Task requirements:
The required copy runs from the first line of the material through the line containing "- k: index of", exactly as written and without pictures.

Data provided:
☆ ☆ ☆ ☆ ☆

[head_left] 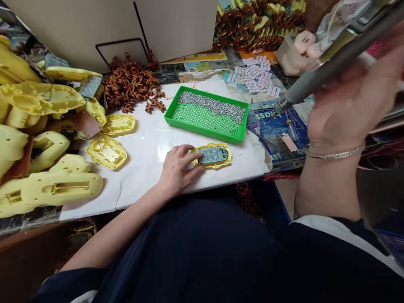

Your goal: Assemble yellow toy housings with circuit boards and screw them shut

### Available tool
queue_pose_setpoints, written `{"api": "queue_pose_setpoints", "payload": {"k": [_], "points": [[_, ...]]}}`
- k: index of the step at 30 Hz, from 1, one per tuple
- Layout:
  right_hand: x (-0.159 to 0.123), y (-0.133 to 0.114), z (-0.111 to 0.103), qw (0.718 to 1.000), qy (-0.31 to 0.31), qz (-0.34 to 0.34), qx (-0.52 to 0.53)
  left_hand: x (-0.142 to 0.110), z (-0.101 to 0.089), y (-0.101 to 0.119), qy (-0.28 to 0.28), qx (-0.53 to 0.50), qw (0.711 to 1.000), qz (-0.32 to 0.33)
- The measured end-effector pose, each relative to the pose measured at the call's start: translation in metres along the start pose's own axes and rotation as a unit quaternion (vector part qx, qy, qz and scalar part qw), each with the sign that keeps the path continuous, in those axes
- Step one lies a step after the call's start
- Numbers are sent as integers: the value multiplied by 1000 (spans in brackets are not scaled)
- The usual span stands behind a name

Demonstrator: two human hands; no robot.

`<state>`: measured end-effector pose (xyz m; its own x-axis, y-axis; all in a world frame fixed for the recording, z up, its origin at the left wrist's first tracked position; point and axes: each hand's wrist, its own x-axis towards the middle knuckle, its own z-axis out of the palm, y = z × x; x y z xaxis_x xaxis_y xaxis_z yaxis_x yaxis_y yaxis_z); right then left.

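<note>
My left hand [180,169] rests at the near edge of the white work surface, its fingers holding the left end of a small yellow plastic shell [228,162]. Inside that shell lies a circuit board [213,155], with one fingertip on it. Raised at the right, my right hand [347,99] is wrapped round a grey power screwdriver [315,80]. Its bit points down and left, above the blue-printed sheet and apart from the shell. A green perforated tray [202,134] stands just beyond the shell, with small silver screws [214,105] heaped along its far side.
Yellow shells [52,185] are piled at the left, with smaller open ones [107,152] beside them. Brown plastic pieces [131,84] lie heaped behind. Small pale printed pieces [255,75] spread at the back right, near a container of pink parts [292,54].
</note>
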<state>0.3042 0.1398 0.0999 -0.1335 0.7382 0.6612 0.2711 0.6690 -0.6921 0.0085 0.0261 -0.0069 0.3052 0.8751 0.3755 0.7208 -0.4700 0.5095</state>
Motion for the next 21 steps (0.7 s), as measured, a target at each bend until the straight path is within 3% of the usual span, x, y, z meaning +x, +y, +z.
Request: {"api": "queue_pose_setpoints", "payload": {"k": [1, 2, 5, 8, 13, 17, 21], "points": [[7, 0, -1, 994, 90, -40, 55, 1, -3, 0, -4, -3, 1000, 7], [11, -2, 0, 993, 103, -19, 58, 2, -7, 0, -4, -9, 1000, 15], [17, -12, 9, 997, 43, 57, 13, 13, -20, 4, 22, -32, 999, 33], [19, -22, 26, 996, -6, 71, -47, 35, -27, 11, 42, -68, 996, 32], [23, -40, 63, 994, -48, 97, 10, 70, -14, 19, 7, -116, 993, 24], [23, -55, 84, 992, 12, 108, 70, 82, -1, 22, -20, -140, 990, 10], [23, -49, 91, 981, 49, 85, 169, 87, 1, 21, -17, -164, 986, -16]]}}
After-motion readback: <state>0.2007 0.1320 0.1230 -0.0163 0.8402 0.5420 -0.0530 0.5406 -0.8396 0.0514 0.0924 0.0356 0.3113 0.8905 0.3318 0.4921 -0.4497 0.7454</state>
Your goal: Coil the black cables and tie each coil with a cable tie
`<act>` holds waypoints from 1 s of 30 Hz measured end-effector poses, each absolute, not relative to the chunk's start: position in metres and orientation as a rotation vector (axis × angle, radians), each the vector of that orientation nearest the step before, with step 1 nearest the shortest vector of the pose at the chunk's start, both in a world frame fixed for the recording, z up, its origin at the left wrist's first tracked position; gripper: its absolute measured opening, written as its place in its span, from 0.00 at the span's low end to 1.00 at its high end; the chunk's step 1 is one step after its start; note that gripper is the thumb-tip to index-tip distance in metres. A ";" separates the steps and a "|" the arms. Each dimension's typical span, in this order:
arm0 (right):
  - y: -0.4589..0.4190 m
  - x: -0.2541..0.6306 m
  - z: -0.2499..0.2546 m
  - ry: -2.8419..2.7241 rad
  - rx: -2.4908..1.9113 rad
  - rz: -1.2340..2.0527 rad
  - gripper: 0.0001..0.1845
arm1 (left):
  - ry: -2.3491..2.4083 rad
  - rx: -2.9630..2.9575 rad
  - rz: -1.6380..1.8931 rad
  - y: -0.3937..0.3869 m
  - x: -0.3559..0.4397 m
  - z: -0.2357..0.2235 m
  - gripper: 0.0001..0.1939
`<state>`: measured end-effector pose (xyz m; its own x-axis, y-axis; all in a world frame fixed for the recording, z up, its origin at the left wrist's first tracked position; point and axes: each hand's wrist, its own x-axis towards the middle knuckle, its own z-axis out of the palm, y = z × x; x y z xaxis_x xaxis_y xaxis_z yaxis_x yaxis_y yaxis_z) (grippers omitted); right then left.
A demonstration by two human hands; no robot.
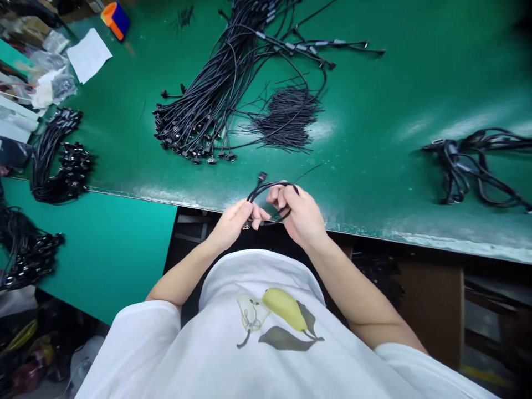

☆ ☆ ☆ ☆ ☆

Result below:
[head_left] 

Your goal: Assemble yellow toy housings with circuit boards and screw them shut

### Available tool
queue_pose_setpoints, written `{"api": "queue_pose_setpoints", "payload": {"k": [_], "points": [[_, ...]]}}`
- k: index of the step at 30 Hz, from 1, one per tuple

What this exercise asked for has been supplied.